By Moses Auma
Drinking is supposed to be recreational, for ceremony, done after accomplishing something great like losing weight, achieving a new year’s goal, scoring 28/30 in a CAT, compiling a thoroughly researched assignment or after winning a delectable damsel your way if you are a
man. It is not supposed to be shambolic, done with no clear logic, even more, done out of desperation.
College has been known for ages as the bedrock of drinking, my comrades drink themselves into oblivion.There are those who drink because they have money at the moment. When one has money, they drink as much as they want, they also do their best to appear rich and gain
respect, they generously buy rounds for their friends and strangers. Some drink out of desperation, campus life can be stressful at times with sources of stress ranging from academics to relationships yet some drink because they have nothing better to do, which is not always the case. The greatest misdemeanor of this category is simply misplaced priorities. Regardless of whatever pushes my comrades to drink, agreeably, harmful and underage college drinking are significant public health problems and they exact an extraordinary toll on the intellectual vitality and social life of students in institutions of higher learning across Kenya.
Drinking at these institutions has been normalized so much that students perceive it as part of their higher education experience or irreplaceable leisure activity.
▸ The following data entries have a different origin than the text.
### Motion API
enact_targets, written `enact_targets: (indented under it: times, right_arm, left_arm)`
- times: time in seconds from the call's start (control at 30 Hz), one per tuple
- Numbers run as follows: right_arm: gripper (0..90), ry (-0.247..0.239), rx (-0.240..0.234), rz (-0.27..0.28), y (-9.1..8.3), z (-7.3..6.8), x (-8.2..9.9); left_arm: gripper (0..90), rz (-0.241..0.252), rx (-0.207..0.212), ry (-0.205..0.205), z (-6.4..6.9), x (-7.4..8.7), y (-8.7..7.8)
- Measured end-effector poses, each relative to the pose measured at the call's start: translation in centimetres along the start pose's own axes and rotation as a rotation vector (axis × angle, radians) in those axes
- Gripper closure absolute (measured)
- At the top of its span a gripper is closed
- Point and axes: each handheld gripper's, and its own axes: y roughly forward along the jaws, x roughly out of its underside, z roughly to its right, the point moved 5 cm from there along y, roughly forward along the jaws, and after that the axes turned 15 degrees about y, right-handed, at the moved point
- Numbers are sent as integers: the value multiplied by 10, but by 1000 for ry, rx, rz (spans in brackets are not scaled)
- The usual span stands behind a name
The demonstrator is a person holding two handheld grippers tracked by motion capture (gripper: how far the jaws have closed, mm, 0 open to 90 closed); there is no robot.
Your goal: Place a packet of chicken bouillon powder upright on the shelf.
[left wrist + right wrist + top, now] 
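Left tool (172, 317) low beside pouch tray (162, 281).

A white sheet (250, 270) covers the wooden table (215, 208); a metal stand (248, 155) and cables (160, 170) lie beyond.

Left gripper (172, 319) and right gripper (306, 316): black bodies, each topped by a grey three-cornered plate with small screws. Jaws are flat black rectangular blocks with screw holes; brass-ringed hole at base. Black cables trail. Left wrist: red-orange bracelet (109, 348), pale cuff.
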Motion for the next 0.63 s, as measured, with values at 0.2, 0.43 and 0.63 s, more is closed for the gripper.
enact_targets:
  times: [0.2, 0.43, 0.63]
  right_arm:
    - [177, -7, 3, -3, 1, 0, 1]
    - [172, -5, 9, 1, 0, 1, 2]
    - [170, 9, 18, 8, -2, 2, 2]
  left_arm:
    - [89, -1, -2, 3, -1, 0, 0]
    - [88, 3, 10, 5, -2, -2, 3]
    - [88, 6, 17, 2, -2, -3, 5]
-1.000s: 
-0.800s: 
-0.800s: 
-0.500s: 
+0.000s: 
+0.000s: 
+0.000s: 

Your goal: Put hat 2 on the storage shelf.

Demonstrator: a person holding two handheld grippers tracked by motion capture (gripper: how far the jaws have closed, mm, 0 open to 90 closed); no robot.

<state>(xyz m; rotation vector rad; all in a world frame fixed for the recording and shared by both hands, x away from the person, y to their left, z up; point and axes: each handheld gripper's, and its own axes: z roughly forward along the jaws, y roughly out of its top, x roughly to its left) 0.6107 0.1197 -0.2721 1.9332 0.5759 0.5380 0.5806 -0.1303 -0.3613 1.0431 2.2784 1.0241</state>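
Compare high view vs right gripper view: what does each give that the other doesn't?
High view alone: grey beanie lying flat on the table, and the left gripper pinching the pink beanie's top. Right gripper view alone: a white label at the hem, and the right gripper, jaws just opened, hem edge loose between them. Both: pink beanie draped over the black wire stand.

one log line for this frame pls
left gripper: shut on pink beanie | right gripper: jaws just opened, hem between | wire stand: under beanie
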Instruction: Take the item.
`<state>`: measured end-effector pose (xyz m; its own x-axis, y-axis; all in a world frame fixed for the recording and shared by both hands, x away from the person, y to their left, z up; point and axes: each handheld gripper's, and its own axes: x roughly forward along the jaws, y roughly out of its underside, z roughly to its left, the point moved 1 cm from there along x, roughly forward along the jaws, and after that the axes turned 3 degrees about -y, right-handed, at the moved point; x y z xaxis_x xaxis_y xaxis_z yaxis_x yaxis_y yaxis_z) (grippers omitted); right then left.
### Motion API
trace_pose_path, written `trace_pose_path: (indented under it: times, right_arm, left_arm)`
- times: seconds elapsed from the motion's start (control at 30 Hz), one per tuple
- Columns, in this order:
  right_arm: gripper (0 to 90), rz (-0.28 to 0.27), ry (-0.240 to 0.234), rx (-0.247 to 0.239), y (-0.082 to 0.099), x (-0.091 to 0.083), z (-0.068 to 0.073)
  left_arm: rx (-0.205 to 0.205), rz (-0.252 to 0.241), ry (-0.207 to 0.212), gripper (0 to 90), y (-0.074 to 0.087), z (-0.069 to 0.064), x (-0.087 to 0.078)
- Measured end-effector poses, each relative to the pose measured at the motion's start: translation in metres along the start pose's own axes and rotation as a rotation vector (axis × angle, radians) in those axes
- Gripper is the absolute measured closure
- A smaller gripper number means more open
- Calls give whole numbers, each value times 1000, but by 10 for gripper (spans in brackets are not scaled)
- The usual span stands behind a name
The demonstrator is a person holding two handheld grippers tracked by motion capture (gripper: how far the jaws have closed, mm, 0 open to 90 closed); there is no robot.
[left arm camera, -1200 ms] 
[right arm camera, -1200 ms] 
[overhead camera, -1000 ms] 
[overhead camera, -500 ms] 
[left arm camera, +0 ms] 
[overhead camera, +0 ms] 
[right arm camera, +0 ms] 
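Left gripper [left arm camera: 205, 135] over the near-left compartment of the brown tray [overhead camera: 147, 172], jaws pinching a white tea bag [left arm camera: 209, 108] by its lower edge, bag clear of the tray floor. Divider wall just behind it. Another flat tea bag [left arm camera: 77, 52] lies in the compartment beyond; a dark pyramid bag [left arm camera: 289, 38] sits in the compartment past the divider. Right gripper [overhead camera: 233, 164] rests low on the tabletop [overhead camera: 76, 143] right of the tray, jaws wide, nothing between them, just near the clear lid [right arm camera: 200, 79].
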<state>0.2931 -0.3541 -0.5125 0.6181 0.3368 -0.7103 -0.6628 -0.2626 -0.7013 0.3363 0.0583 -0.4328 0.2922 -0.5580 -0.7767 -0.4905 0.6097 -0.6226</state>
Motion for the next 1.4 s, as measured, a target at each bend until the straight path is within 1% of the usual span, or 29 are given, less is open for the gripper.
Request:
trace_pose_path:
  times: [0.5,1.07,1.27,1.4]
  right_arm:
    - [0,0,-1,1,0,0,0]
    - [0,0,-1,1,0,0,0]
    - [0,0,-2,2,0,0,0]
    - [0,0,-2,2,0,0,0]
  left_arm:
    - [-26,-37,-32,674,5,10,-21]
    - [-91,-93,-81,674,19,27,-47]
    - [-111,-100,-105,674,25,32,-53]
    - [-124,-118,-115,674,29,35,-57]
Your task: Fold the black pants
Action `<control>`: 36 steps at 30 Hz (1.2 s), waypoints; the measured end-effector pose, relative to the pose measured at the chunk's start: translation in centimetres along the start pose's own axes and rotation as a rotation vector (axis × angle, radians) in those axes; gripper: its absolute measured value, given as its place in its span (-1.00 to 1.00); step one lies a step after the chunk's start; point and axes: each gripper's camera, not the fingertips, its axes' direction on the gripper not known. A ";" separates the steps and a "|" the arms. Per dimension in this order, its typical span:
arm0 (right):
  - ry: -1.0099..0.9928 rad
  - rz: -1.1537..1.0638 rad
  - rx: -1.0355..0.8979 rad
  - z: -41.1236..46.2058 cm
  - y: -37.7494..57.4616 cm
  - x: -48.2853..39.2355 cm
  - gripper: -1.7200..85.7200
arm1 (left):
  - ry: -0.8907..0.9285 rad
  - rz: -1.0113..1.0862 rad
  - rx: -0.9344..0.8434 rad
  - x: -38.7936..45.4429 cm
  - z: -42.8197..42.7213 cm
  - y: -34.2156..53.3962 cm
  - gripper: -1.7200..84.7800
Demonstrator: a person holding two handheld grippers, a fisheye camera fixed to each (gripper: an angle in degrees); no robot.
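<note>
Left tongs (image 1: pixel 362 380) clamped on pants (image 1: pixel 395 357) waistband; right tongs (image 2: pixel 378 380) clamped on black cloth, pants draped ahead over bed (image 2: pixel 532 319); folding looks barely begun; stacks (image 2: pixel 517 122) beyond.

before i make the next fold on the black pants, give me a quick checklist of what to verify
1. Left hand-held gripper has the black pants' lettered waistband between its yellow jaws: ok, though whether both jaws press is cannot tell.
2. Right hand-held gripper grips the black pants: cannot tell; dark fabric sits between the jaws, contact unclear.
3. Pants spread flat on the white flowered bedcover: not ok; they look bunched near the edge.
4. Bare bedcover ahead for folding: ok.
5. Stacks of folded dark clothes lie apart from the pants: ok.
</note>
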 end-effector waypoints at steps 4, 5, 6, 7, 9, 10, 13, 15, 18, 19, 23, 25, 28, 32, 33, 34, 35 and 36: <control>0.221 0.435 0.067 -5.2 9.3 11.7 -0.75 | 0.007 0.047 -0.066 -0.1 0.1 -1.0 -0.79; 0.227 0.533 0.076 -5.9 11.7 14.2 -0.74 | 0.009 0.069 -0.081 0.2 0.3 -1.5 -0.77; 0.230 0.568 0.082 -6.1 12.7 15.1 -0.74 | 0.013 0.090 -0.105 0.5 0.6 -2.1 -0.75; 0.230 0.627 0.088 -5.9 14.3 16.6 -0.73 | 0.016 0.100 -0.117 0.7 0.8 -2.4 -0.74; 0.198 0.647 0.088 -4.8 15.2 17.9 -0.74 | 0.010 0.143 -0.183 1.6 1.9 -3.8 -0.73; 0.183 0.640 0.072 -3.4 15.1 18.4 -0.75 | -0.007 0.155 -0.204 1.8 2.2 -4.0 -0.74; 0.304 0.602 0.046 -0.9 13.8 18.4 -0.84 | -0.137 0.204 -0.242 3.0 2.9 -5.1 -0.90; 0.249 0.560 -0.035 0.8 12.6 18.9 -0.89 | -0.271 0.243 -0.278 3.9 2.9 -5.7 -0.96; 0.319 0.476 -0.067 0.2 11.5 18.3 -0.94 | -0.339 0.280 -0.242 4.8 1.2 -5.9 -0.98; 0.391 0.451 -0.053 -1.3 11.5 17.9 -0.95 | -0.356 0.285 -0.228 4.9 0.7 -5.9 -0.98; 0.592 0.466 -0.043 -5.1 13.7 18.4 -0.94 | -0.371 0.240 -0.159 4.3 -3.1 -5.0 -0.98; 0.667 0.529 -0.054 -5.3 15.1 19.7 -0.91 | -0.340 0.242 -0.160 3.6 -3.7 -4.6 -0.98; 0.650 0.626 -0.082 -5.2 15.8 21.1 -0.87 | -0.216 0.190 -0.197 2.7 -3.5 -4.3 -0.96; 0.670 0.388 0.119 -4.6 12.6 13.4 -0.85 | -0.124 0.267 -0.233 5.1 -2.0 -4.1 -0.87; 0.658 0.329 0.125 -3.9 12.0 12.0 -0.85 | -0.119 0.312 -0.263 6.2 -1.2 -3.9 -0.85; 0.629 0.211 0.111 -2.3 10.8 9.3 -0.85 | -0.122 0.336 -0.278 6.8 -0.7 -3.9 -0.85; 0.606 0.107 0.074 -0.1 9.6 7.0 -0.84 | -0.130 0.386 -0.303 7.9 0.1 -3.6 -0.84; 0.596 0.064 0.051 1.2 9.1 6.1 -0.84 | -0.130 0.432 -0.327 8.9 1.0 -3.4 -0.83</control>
Folks find it funny yet, at the same time, everyone knows how ridiculous it is when you see
guys being sick everywhere, vomiting on their beds or trashing up their halls.
Binge drinking, drinking heavily over a short period with the intention of becoming intoxicated, is very intense at the start of first year with fresher’s week and the constant expectations of going out and social pressures, just so, you know.
The main point of concern with college drinking is not drinking itself but the far-reaching ramifications it has, to not only the problem drinker but also to other college students as well as college communities and families.
Consequences may come in different forms such as death due to alcohol-related unintentional injuries, unintentional injuries while under the influence of alcohol, assault to other students by the perpetrator, date rape and unsafe sex, which may lead to sexually
transmitted disease and even unplanned pregnancies, other health problems such as hangovers, nausea, memory loss including suicide attempts. Greatest off all, in this case, are the academic problems such as missing class, falling behind, doing poorly on exams and
receiving lower grades overall.
Are you stuck in the rut? Then you don’t need to worry or at least worry less. You can still turn your life around You can decide to stop drinking completely or to reduce your alcohol intake. Remember that you are the custodian of virtue, the paragon of wisdom and knowledge. While in college, you still have the rest of your life ahead of you, and it will be
foolhardy to complicate yourself by keeping up something that only wrecks havoc. If you are now completely convinced that college drinking is bad, then kindly flee before it morphs into an all-consuming disease that could easily put you in the intensive care unit. The worst thing you can do is to stick around a belligere.
To control binge drinking, you need to set limits for yourself and stick to them. Don’t let other people pressure you into drinking more than you want. You need to do self-analysis and rediscover who you really are and who you really need to be. Just make a radical decision to stop drinking. You may well, come out of peer pressure groups or practically leverage the 10 Steps to Quit Drinking Alcohol on. Don’t be hesitant to seek for help, do visit your school’s counselling office for help. Finally, let me join those who came before me in their declaration, excessive consumption of alcohol is dangerous to your health.